La città ricorda Emilio Alessandrini: pilastro della libertà

Il figlio ed ex sindaco: «Nessuna indulgenza per il terrorismo» In prima fila il presidente del tribunale e il procuratore Bellelli
PESCARA. «L’indulgenza verso il terrorismo è una distorsione della storia e della realtà». Così, ieri, l’ex sindaco Marco Alessandrini ha ricordato il padre, il magistrato Emilio Alessandrini, assassinato il 29 gennaio del 1979 da un commando terroristico di Prima Linea. Sono passati 43 anni da quell’agguato andato a segno a Milano, tra viale Umbria e via Muratori mentre l’auto del magistrato era ferma al semaforo sulla strada per il palazzo di giustizia: poco prima, Alessandrini aveva accompagnato il figlio a scuola a piedi. Quando è stato ucciso, il pm, nato a Penne, aveva soltanto 37 anni: pochi mesi prima di morire si era occupato anche dello scandalo finanziario del Banco Ambrosiano; il figlio Marco aveva 8 anni. Durante la cerimonia in piazza Unione, con il prefetto Giancarlo Di Vincenzo, il presidente del tribunale di Pescara Angelo Bozza e il procuratore Giuseppe Bellelli, Alessandrini ha voluto sottolineare che «sul fenomeno e sui protagonisti del terrorismo non si deve cadere nella tentazione di giustificare atti di violenza efferati da parte di chi aveva scelto di sottrarsi a ogni confronto democratico e civile». Il dolore della sua famiglia colpita nel più profondo degli affetti – il figlio del magistrato era affiancato durante la cerimonia dalla madre Paola – è diventato una ferita che accomuna chi ha a cuore la libertà e la democrazia.

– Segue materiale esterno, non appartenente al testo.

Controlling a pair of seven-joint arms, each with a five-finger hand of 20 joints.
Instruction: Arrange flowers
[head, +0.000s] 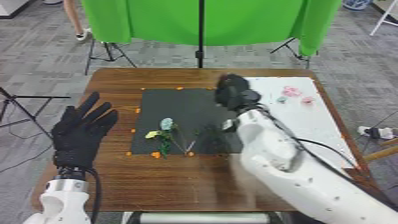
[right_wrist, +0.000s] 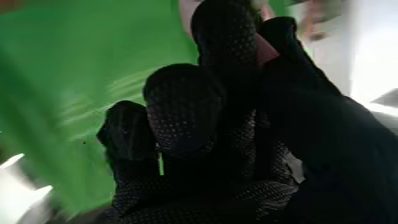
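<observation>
Nearest me, at the near end of the table (head: 178, 195), my left hand (head: 82, 134) hangs over the edge, its fingers apart and nothing in them. Just past those fingers, to the right, the mat (head: 195, 102) carries 1 blue bloom (head: 167, 123) and 1 yellow bloom (head: 152, 134), with green leaves (head: 164, 145) and thin stems running near side of them.

Farther out, here's my right hand (head: 234, 90), above the mat's far right part, fingers curled in close together. From the wrist, a pink bloom (right_wrist: 266, 50) shows between finger and thumb; I read that as a pinch. Whether they have the stem or just the petals, I can't tell.

Beyond those fingers to the right, on the board (head: 311, 122), sit 2 pink flowers (head: 291, 91) (head: 306, 100) and 1 pale green one (head: 281, 100). Green cloth (head: 151, 20) behind.

The risk now: a petal-only grip could let the bloom twist or drop. Swing low toward the left fingers, and my knuckles could snag those loose stems and drag the blue and yellow out of place.
</observation>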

Il vice sindaco Gianni Santilli, in rappresentanza del sindaco Carlo Masci, ha detto: «Commemorare Emilio Alessandrini non è solo ricordare ciò che ha fatto, ma soprattutto è alimentare ciò che ci ha trasmesso come eredità morale di impegno civile per una società più giusta e più democratica. Anche grazie al suo sacrificio, lo Stato sarebbe uscito vincitore dalla sfida sanguinosa degli anni di piombo. La nuova stagione di libertà la dobbiamo a Emilio Alessandrini e a uomini come lui». Hanno partecipato anche il presidente del consiglio comunale Marcello Antonelli, autorità civili, militari e religiose, rappresentanti delle associazioni patriottiche, combattentistiche e d’arma. Dopo l’Inno nazionale e il Silenzio, è stata deposta una corona d’alloro ai piedi del monumento dedicato alle vittime del terrorismo, benedetta da monsignor Francesco Santuccione.
Al teatro della chiesa Madonna del Rosario c’è stato un incontro dedicato ad Alessandrini, “Il compagno di classe che tutti avremmo desiderato”, condotto da Ennio Di Francesco: «Tutti dobbiamo dire grazie ad Alessandrini», le parole di Di Francesco, «i giovani raccolgano il messaggio e l’esempio di Emilio e dei tanti servitori dello Stato che hanno dato la vita per la libertà e la democrazia». (p.l.)